Одинокое дерево сохнет.

Побуревшие листья симпатий

чуть дрожат, и под ними – не спать нам,

и дослушивать шелест высокий…

 

Все любимые вышли из строя.

Все случайные – стали навеки.

Неслучайны, как осенью ветер,

что играет последней листвою.

 

 

***

 

Простите, Россия, что был фамильярен.

Что «тыкал» спроста. Лез в глаза сигареткой.
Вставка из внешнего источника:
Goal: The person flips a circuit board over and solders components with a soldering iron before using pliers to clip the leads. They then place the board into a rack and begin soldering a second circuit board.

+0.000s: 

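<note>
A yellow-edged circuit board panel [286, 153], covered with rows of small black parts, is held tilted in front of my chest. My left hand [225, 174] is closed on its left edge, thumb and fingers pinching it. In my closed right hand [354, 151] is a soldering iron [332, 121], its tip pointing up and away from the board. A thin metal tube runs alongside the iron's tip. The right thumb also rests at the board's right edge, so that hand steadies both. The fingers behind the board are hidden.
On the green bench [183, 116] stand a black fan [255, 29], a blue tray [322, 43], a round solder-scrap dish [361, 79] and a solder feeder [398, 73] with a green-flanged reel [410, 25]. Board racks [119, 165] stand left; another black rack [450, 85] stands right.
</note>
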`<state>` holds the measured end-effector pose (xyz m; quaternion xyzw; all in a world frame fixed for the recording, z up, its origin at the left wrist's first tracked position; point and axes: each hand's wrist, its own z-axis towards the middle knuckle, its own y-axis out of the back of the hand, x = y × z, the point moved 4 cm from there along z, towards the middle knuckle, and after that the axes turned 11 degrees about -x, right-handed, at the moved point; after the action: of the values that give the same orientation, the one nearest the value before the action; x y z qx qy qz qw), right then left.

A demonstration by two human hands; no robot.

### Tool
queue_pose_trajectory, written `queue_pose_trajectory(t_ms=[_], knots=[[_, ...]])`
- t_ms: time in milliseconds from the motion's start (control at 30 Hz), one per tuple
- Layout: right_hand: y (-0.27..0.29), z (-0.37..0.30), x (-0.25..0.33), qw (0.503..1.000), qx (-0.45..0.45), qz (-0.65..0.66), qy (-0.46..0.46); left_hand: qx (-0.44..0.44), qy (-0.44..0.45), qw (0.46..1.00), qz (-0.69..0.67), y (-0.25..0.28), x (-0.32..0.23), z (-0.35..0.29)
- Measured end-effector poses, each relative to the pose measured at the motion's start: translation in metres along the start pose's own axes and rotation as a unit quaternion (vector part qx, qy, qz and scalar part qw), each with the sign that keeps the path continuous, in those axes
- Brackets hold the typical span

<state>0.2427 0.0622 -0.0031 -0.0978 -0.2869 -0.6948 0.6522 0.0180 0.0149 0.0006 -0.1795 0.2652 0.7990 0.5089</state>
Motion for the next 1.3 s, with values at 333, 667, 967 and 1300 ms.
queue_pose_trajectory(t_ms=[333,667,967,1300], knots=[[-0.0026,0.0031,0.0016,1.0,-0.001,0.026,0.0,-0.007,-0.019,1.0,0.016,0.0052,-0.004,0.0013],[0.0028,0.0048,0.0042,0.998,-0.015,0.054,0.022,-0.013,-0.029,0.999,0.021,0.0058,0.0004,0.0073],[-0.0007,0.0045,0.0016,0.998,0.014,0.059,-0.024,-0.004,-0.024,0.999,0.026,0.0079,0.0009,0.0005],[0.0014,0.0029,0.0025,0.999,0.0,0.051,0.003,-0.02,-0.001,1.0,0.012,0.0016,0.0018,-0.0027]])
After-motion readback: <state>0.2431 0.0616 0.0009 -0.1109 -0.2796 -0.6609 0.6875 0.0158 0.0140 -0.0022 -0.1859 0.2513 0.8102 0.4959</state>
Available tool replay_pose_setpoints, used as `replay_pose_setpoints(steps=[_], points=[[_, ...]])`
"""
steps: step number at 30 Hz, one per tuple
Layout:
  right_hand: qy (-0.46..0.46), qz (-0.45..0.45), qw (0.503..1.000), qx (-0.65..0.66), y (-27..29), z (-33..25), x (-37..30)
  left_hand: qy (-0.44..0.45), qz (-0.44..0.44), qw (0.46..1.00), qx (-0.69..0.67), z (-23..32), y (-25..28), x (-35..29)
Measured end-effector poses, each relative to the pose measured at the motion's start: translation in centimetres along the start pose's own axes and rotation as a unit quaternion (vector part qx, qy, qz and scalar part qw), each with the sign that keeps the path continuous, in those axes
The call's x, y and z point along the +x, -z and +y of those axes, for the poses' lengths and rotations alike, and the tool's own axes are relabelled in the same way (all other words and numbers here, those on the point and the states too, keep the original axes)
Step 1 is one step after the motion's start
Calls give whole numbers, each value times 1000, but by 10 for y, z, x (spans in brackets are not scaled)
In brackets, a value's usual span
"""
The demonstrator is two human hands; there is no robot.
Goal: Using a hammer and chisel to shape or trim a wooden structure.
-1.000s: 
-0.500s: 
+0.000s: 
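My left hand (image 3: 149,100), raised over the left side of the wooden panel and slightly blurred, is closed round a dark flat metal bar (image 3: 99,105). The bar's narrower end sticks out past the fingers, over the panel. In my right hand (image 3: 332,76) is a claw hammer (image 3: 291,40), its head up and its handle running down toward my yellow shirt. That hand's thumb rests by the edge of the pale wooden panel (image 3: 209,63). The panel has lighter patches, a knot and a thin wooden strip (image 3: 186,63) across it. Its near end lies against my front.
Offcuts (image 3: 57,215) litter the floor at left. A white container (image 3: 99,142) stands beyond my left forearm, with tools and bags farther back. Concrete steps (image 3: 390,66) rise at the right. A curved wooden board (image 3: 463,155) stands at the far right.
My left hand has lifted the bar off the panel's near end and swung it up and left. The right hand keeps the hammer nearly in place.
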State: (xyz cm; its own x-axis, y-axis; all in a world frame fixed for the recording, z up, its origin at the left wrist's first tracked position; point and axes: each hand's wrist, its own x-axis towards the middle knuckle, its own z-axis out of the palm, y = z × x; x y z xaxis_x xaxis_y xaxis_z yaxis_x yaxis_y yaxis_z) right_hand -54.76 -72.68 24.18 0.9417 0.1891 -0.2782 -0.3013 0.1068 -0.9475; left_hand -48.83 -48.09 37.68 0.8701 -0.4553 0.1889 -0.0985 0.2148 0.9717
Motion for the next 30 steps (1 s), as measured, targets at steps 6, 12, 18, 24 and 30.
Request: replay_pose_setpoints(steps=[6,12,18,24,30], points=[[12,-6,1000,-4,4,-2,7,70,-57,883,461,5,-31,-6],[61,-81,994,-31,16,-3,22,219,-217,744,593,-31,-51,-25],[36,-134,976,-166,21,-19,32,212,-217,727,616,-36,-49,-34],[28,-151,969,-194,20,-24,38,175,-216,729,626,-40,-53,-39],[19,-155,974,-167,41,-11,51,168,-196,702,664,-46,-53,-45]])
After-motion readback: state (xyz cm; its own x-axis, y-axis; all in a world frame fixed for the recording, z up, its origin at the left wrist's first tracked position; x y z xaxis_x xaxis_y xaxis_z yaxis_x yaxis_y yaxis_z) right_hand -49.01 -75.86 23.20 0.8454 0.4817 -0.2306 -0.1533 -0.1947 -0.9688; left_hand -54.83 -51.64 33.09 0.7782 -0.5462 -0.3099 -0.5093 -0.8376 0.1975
Что в глотке проулков у хлебопекарен

клубился слюной в своей сытости редко.

 

Простите, Россия, что был не известен

широкому кругу, а узким – раздавлен…

Был честным от боли и глупым из лести,

и вздорное слово выщупывал Далем.

 

Простите, Россия, что, сух и циничен,

я женщине в плечико мутными плакал.

Что с жёлтых ладоней две стаи синичек

склевали мозоли… Я потчевал – маком!

 

Простите, Россия, что был не по-русски

тяжёл на подъём и по-русски срывался

с высокой горы, с говорливой пирушки,

где Пушкин не требовал вовсе реванша.

 

Простите, Россия, что был, словно не был.

Что мыслил надсадно: судьба и Россия…

Простите, что кульман весёлого неба

дрожит, когда страшная мчится рейсшина!

 

Но трижды простите – и ныне и присно –

что сам я простить до конца не успел:

российского зверства и русского риска –

сплошных погружений то в кровь, то в купель.